4th week: Using pre-trained models
Machine learning technique where a model developed for a task is reused as the starting point for a model on a second, related task.
Advantages
Reduced Training Time: You'll need much less training time than training a CNN from scratch.
Less Data Required: Transfer learning works well even with smaller datasets.
Improved Performance: Often leads to higher accuracy and better generalization.
Implementing transfer learning
Alpaca Calssifier: we use MobileNetV2 which has been trained on ImageNet dataset to classify whether an image is an Alpaca / Not Alpaca.
Ants VS Bees Classifier: we use ResNet, known for its ability to train deep networks efficiently to classify whether an image have Ants / Bees
Neural networks that have undergone prior training on extensive datasets.
Fine-tuning MobileNetV2 to classify Alpacas
MobileNetV2 : a class of lightweight convolutional neural network architectures designed for mobile and embedded vision applications.
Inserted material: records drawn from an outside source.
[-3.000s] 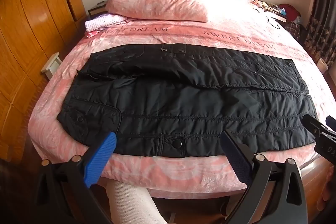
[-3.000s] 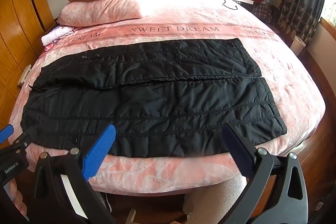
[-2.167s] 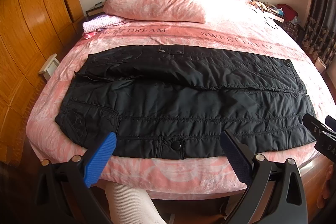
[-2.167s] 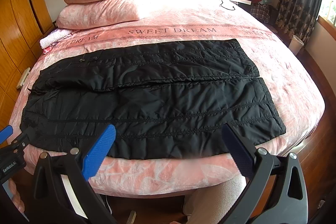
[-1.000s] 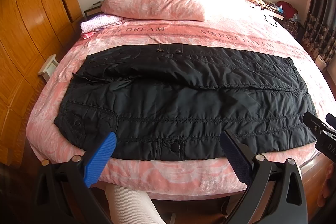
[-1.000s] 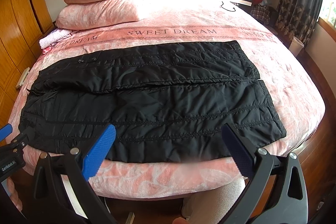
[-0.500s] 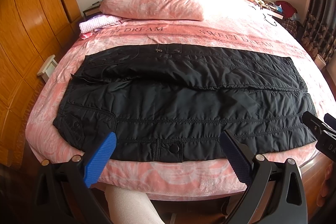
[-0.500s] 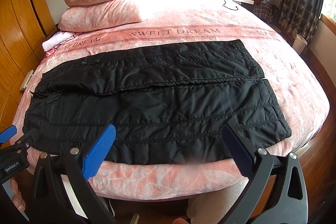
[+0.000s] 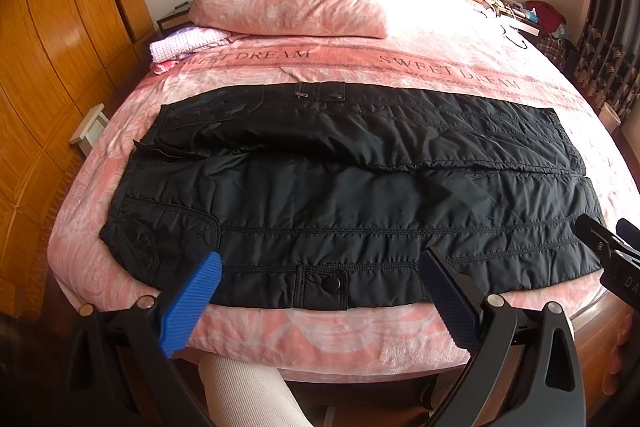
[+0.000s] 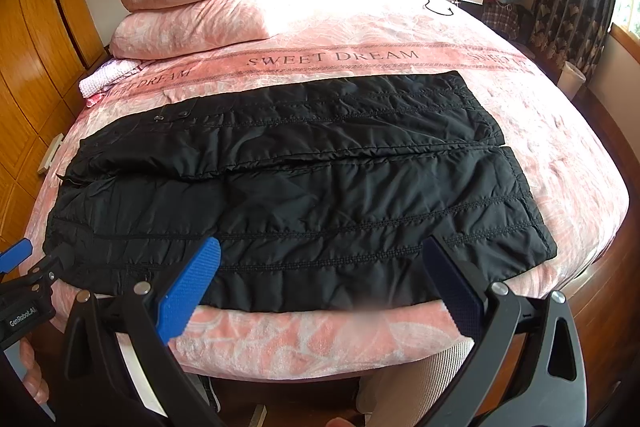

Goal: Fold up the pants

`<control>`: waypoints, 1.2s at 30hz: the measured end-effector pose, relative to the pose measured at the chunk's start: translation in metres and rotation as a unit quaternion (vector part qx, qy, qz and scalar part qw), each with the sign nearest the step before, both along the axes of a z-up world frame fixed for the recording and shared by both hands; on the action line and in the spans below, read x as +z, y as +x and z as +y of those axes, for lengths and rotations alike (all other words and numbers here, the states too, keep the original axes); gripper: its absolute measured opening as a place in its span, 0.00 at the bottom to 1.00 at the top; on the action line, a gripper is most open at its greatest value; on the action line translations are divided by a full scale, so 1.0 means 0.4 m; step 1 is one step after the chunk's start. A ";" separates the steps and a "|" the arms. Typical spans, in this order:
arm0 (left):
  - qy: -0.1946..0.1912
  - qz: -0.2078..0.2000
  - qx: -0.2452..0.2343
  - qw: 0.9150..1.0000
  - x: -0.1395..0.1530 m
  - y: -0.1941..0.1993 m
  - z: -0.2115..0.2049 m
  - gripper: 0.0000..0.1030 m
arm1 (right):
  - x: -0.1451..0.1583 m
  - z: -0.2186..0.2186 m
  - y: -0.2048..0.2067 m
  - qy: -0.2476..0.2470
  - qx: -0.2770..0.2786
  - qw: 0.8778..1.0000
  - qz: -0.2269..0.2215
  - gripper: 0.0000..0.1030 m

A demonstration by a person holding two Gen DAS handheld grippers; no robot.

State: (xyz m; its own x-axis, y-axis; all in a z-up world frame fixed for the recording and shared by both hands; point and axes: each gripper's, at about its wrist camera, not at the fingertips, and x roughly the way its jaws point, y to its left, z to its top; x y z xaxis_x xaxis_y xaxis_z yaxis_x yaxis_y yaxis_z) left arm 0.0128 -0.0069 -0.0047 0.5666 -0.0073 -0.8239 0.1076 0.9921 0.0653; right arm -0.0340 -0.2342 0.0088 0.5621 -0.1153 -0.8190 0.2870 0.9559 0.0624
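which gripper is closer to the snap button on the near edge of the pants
Left. The snap button sits between the open fingers of the left gripper, just ahead of it. The right gripper, also open, hovers further along the pants, toward the leg ends.

Strong daylight from the window (image 10: pixel 628 7) on my right blows out the far bed (image 10: pixel 360 15) near the headboard, white glare, detail gone. Heavy fisheye bend plus dark vignette at all corners in both views; black pants (image 9: pixel 352 195) hold stitch detail, mild sheen. One soft blurred smudge on the pants' near hem in the right view; everything else sharp.
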 end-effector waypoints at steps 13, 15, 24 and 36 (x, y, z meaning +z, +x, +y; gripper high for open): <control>0.003 0.004 -0.001 1.000 -0.009 0.018 -0.008 0.97 | -0.014 -0.005 0.028 0.002 0.014 1.000 0.002 0.98; 0.001 0.007 -0.002 1.000 -0.013 0.031 -0.010 0.97 | -0.015 -0.016 0.043 0.017 0.023 1.000 0.000 0.98; -0.057 0.040 -0.017 0.997 -0.011 0.237 0.009 0.97 | -0.023 -0.159 0.278 0.070 0.084 0.994 -0.014 0.98; -0.056 0.114 -0.131 0.983 -0.154 0.749 -0.097 0.96 | -0.215 -0.297 0.758 0.078 0.265 0.959 0.058 0.98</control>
State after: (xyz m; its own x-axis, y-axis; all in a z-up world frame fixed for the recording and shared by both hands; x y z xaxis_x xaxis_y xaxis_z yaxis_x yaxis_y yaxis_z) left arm 0.3125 -0.0456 -0.0662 0.3340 -0.2258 -0.9151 0.3586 0.9283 -0.0981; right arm 0.2690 -0.3532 -0.0773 0.4126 0.2906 -0.8633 -0.2235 0.9511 0.2133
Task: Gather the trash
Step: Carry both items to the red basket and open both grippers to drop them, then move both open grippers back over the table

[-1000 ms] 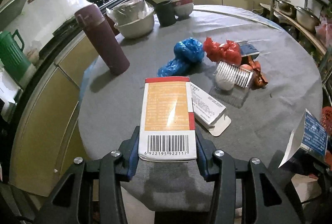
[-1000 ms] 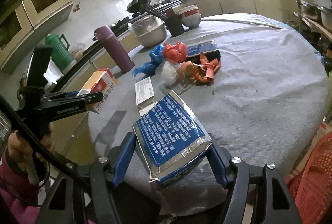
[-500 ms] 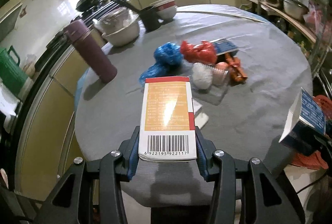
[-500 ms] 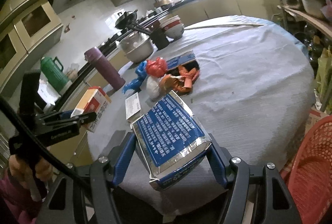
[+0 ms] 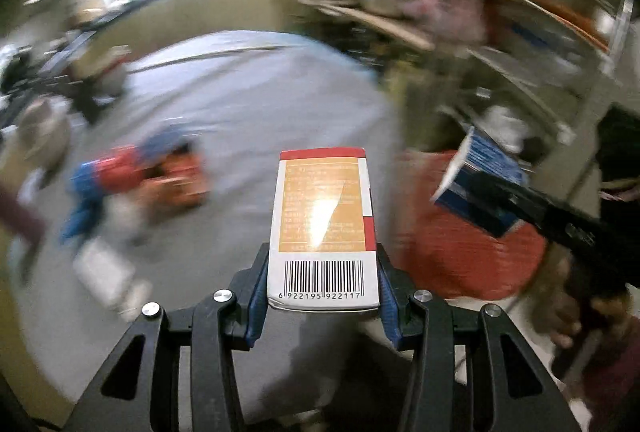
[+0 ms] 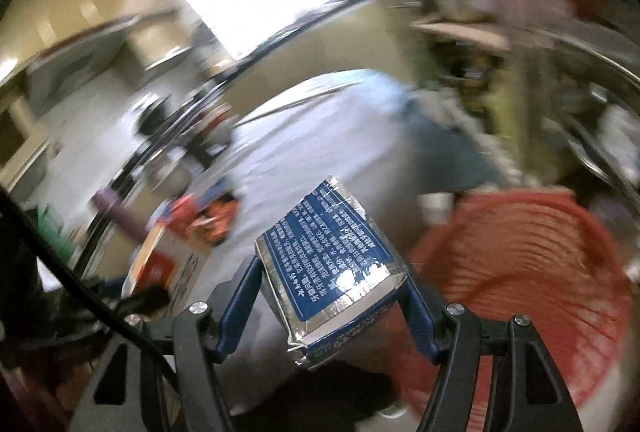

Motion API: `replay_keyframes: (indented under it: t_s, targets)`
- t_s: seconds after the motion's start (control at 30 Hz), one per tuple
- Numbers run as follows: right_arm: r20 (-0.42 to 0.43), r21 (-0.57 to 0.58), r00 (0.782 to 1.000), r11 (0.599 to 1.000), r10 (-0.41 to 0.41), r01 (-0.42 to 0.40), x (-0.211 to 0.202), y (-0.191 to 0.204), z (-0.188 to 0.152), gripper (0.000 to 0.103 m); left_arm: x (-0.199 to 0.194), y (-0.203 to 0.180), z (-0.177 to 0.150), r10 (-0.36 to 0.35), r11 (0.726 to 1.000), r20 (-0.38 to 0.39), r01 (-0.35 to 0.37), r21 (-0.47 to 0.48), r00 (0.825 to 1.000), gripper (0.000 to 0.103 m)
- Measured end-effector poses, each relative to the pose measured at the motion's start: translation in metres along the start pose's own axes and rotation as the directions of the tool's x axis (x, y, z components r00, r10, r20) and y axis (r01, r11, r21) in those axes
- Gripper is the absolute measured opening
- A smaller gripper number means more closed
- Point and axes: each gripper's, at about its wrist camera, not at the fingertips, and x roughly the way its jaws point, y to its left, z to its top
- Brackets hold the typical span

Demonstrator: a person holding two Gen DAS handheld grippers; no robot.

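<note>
Both tongs swung off table (image 5: 248, 104); red basket (image 6: 532, 260), blurred, nearer.

The round grey-clothed worktop (image 5: 248, 104) is the landmark. On it, toward its left side, lies a blurred heap of red and blue plastic bags (image 5: 120, 180). Off its right edge stands a red ribbed plastic basket (image 6: 532, 256). The orange-and-white barcoded carton (image 5: 324, 232) sits between the left tool's (image 5: 323, 288) pads, over the worktop's near right edge. The blue foil-edged carton (image 6: 332, 264) sits between the right tool's (image 6: 334, 308) pads, between worktop and basket.
</note>
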Motion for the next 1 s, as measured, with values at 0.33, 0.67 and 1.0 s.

Trained on ImageNet, a dataset containing over 14 million images and 1000 classes, it emphasizes efficiency and reduced computational cost.
MobileNetV2 employs a specific type of convolution called depthwise separable convolution as its fundamental building block. These specialized convolutions are designed to be more efficient compared to traditional convolutions, which often demand substantial computational resources.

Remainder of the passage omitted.